Please transcribe the listing below in full, exactly as written, leaving out its pictures.

━━━━━━━━

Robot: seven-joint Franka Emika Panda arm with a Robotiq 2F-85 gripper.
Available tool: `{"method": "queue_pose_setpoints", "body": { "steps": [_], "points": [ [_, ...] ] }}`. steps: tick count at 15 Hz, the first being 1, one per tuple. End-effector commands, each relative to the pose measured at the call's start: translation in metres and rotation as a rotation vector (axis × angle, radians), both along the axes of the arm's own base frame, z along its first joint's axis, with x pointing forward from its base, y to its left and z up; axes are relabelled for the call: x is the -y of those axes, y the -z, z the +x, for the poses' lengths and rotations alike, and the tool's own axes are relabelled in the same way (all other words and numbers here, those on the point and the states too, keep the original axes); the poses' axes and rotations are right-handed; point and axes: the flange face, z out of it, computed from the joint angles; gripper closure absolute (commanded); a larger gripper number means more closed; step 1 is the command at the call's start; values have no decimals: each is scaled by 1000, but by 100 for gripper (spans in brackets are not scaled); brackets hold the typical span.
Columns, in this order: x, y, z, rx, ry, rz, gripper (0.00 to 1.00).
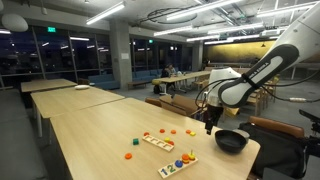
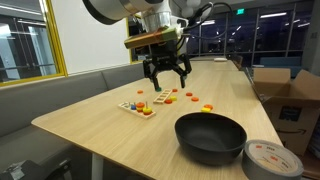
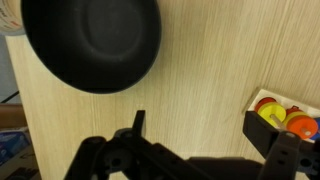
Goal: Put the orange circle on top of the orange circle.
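Observation:
Several small orange round pieces lie loose on the wooden table: one near the front and others by the gripper, also seen in an exterior view. A wooden puzzle board holds coloured pieces, and its corner with an orange and a yellow disc shows in the wrist view. My gripper hangs open and empty above the table, beside the loose pieces. In the wrist view its two fingers stand wide apart over bare wood.
A black bowl sits on the table near the gripper and fills the upper left of the wrist view. A second wooden toy board lies near the table edge. A tape roll lies beside the bowl. Cardboard boxes stand past the table.

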Motion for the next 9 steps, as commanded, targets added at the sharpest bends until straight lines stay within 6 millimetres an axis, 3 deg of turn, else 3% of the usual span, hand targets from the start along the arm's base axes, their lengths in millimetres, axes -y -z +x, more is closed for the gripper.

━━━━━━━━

● Response area
Robot: seven-joint Franka Emika Panda arm with a Robotiq 2F-85 gripper.
Available tool: `{"method": "queue_pose_setpoints", "body": { "steps": [_], "points": [ [_, ...] ] }}`. steps: tick count at 15 Hz, the first being 1, one per tuple. End-effector commands, each relative to the pose measured at the call's start: translation in metres and rotation as a rotation vector (axis × angle, radians), both along the axes of the arm's own base frame, z along its first joint's axis, with x pointing forward from its base, y to its left and z up; axes are relabelled for the call: x is the -y of those axes, y the -z, z the +x, for the poses' lengths and rotations alike, and the tool's own axes are relabelled in the same way (all other words and numbers here, those on the point and the states too, keep the original axes); the poses' axes and rotations are right-handed; point and axes: the flange face, z out of it, computed from the joint angles; gripper closure absolute (commanded); a larger gripper number means more closed; step 1 is the command at the call's start; values have no decimals: each is scaled by 1000, but by 100 for gripper (spans in brackets are not scaled); brackets hold the typical span.
Columns, in this order: x, y, z, rx, ry, rz, gripper (0.00 to 1.00).
Goal: Put the orange circle on top of the orange circle.
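Observation:
Several small orange round pieces lie loose on the wooden table: one near the front and others by the gripper, also seen in an exterior view. A wooden puzzle board holds coloured pieces, and its corner with an orange and a yellow disc shows in the wrist view. My gripper hangs open and empty above the table, beside the loose pieces. In the wrist view its two fingers stand wide apart over bare wood.
A black bowl sits on the table near the gripper and fills the upper left of the wrist view. A second wooden toy board lies near the table edge. A tape roll lies beside the bowl. Cardboard boxes stand past the table.
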
Motion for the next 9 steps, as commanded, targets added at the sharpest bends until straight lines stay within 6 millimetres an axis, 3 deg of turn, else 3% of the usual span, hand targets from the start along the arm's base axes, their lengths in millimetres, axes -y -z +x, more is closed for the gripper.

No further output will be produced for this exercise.